The team behind the Cell paper looked at two different kinds of T cells: CD8 cells, which go after cells that have been infected by a virus, and CD4 “helper” cells, whose main task is kicking off other parts of the immune response including signaling for production of more CD8 cells. These cells aren’t just behind a big part of the body’s effort to suppress viral infections, they’re also at the heart of a “cytokine storm” response that can cause a lot of damage—or even death—when the immune system overreacts to an intruder.
With that in mind, the team looked first at patients who had tested positive for active cases of COVID-19. In those patients, they found CD4 T cells with markers for the protein found on the “spike” of the SARS-CoV-2 virus, which is a critical component of how it enters cells. They also found markers for a number of other proteins including ones labelled M and N (I’m not going to bother to try to explain what those do). All three were found in 100% of the exposed samples. When it came to the CD8 T cells, the spike and M protein were again strongly indicated in all samples. N was a little less so.
This research alone has strong implications for anyone developing a COVID-19 vaccine because it suggests that these three proteins alone are likely enough for developing a strong, distinctive immune response. To be sure of a strong response, it would be good to use all three, and possibly a few others. The universality of these T cells is another good sign that long-term immunity to COVID-19 is a likely result of infection, and that effective vaccines are possible. So all good news.
But that was only the first step. The team then looked at samples of individuals who had definitely not been exposed to COVID-19, mostly because the blood samples were taking in 2018 or sooner when there was no COVID-19 virus (at least not in the human population). And here comes the moment that will (or already has) generate a thousand confusing tweets: 40% to 60% of unexposed samples had CD4 T cells that responded to the novel coronavirus.
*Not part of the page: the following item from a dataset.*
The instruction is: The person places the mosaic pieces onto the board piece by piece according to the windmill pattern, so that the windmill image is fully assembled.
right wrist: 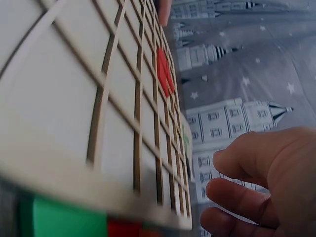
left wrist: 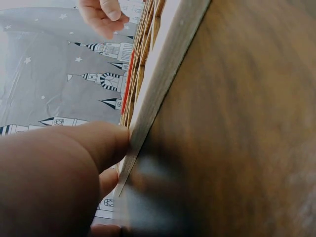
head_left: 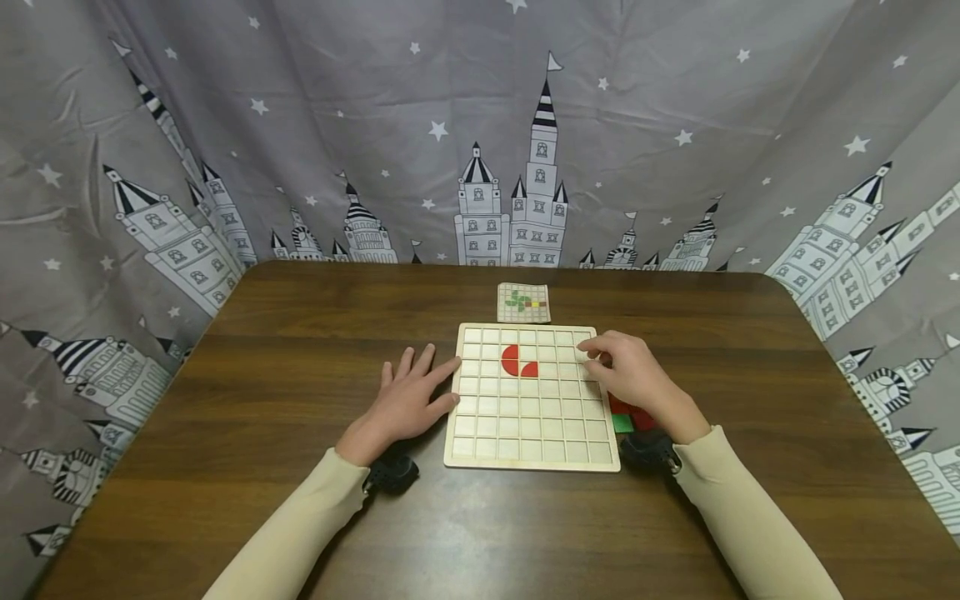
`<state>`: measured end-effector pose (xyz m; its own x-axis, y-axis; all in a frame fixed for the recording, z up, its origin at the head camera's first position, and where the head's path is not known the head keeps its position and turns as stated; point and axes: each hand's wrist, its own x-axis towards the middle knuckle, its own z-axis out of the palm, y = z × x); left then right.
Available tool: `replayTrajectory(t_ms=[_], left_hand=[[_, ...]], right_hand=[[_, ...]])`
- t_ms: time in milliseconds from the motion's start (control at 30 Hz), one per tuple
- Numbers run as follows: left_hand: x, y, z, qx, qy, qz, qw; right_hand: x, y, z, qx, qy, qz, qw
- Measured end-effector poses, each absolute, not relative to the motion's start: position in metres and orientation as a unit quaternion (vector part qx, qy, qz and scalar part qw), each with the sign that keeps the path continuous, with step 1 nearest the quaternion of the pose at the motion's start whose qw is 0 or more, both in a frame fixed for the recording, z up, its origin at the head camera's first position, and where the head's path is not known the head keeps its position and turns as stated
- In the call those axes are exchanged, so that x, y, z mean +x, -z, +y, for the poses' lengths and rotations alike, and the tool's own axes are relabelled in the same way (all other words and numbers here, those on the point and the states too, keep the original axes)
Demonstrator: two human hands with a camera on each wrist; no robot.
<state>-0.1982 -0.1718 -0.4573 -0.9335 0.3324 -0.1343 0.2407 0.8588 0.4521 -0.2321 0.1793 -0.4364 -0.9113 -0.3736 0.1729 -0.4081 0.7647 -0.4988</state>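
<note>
Left hand: the left hand [head_left: 411,402] has its fingers straight and spread, thumb and forefinger touching the board's left edge; it grips nothing.
Board: the wooden grid board [head_left: 532,427] lies flat on the dark brown tabletop [head_left: 300,375], between the hands.
Red shapes: a red half-round [head_left: 511,353] fills cells in the board's upper left area, with a red quarter-round [head_left: 531,370] just beside its lower part.
Card: a small pattern card [head_left: 523,313], printed with green, yellow and red, lies just beyond the board's far edge.
Right hand: the right hand [head_left: 633,371] hovers at the board's right edge, fingers loosely bent, thumb apart from them, with nothing visible between.
Loose pieces: green piece [head_left: 622,423] and red pieces [head_left: 642,419] lie beside the board's right edge, partly hidden by the right arm.
</note>
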Motion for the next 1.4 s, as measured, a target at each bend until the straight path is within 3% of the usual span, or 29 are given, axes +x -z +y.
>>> replayTrajectory(t_ms=[600,1000,1400], left_hand=[[-0.199,0.458,-0.173,0.150,-0.220,0.958,0.105],[-0.199,0.457,-0.172,0.150,-0.218,0.959,0.104],[-0.198,0.456,-0.172,0.152,-0.225,0.957,0.104]], right_hand=[[-0.224,0.446,0.229,0.163,-0.227,-0.960,0.034],[-0.226,0.439,0.242,0.169,-0.208,-0.963,-0.020],[-0.224,0.444,0.242,0.189,-0.202,-0.961,-0.007]])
All of these samples showed indicators for a pair of “common cold” viruses that cause upper respiratory infections: HCoV-OC43 and HCoV-NL63. (The HCoV in both of these just stands for “human coronavirus.”) Both of these viruses are globally endemic, meaning they are widespread and common.
In particular, “non-spike specific” responses were above the limit of detection in 50% of the unexposed samples. That’s because while these other coronaviruses don’t share the same protein that SARS-CoV-2 uses to penetrate cells with its spike, they do have other proteins, like M and N, in common. Most discussion in the media—and much of the talk about vaccines—has focused on the spike protein, but the reaction to the M protein was just as strong in the samples examined by this team, with reactions to N not far behind. So it may be that these proteins are just as effective and important as the spike protein when it comes to an effective immune response.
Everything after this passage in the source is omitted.